Among those who used SHA, experiences were mixed. Nearly a quarter (23 per cent) reported very poor experiences, while only 14 per cent had very good ones. Most fell somewhere in the middle, with 29 per cent reporting neutral experiences, according to the GeoPoll survey, which also noted that at least 9 per cent of the youthful Kenyans stated that they preferred private insurance options over SHA and SHIF.
Part of the problem lies in how information reaches young people. Gen Z consumes entertaining, authentic, and informative content, particularly video content. Insurance companies haven’t adapted their marketing to speak this generation’s language.
Young Kenyans are also skilled researchers with global perspectives. They can easily find stories online about insurance companies denying claims or bureaucratic nightmares. Without strong positive narratives to counter these stories, distrust grows.
Health Cabinet Secretary Aden Duale, in July 2025, said over 24 million Kenyans had enrolled on SHA, six million had undergone means testing, but only a small fraction had paid the monthly premium, an average of Ksh590 for Kenyans in the informal sector. Duale added that the introduction of SHA lipa pole pole (pay in bits) had roped in 8,000 Kenyans.
“SHA lipa pole pole is progressive. You’re required to pay four months’ premiums at the start, then pay the balance daily, weekly or monthly to ensure you’re up to date. Daily payments are as low as Ksh10,” said Duale.
But many young people prefer spending money on immediate needs rather than future health problems they hope never to face.
The contradiction is stark: healthcare costs are rising (up 3.3 per cent in the past year), making insurance more necessary, but economic pressures make it harder for young people to afford premiums.
The survey revealed that 29 per cent of young respondents had no specific expectations for SHA, a damning indictment of the system’s failure to communicate its value. Only 23 per cent expressed positive expectations.
The survey found that Gen Zs want transparency, clear explanations of what is and isn’t covered by their health insurance, quick, digital-first processes for both registration and filing claims and proof that the system works. Most also seek fair pricing that aligns with their economic reality and prefer authentic testimonials from peers rather than promises from government officials.
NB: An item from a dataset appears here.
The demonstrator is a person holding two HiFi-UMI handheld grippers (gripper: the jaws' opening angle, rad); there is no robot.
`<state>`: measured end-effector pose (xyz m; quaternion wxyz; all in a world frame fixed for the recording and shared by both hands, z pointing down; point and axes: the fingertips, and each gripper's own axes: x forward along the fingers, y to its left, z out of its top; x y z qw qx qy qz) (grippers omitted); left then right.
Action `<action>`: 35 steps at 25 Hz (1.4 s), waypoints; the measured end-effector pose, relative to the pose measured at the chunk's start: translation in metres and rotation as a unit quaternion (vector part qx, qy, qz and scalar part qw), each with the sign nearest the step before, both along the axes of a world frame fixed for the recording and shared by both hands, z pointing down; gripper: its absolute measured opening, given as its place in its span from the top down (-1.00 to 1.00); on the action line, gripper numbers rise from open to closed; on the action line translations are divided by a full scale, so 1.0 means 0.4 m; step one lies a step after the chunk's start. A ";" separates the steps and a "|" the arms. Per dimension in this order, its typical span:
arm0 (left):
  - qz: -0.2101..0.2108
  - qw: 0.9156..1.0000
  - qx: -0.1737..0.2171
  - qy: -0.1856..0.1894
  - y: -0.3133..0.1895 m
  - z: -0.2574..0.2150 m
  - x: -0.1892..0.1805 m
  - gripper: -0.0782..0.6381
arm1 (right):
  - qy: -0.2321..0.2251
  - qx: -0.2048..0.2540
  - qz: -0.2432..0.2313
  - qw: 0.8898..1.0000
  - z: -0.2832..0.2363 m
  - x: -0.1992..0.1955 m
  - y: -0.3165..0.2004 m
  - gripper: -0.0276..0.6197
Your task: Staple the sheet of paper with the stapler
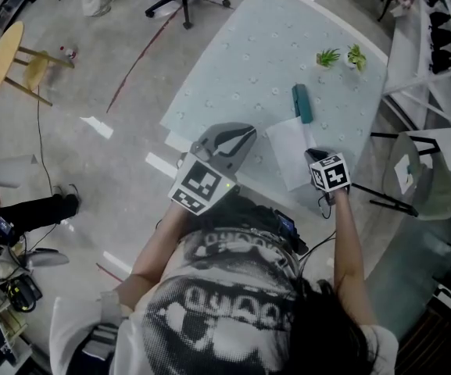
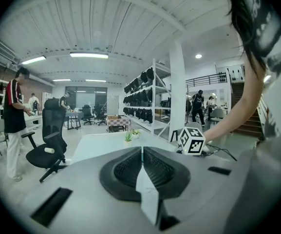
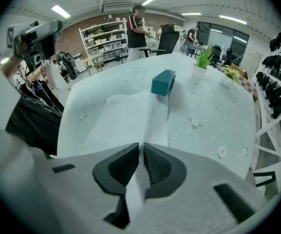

Some organisations are getting it right. The Kenya National Federation of Farmers (KENAFF) created affordable, transparent insurance packages specifically for their members. By clearly explaining what each package covers and pricing it reasonably (starting at Ksh2,999 annually), they’ve improved uptake significantly.
“Most farmers view insurance as waste when they pay premiums but don’t benefit. Transparency about what each package offers has improved uptake,” explains Valary Otieno, the lead at KENAFF Young.
The ball, therefore, is in the insurers’ court to ensure the market’s fast-growing consumer base understands and embraces their products.
“They consume entertaining, authentic and informative content, and to attain conversion and awareness goals, therefore, insurers must adopt a video-first strategy,” the analysis indicated.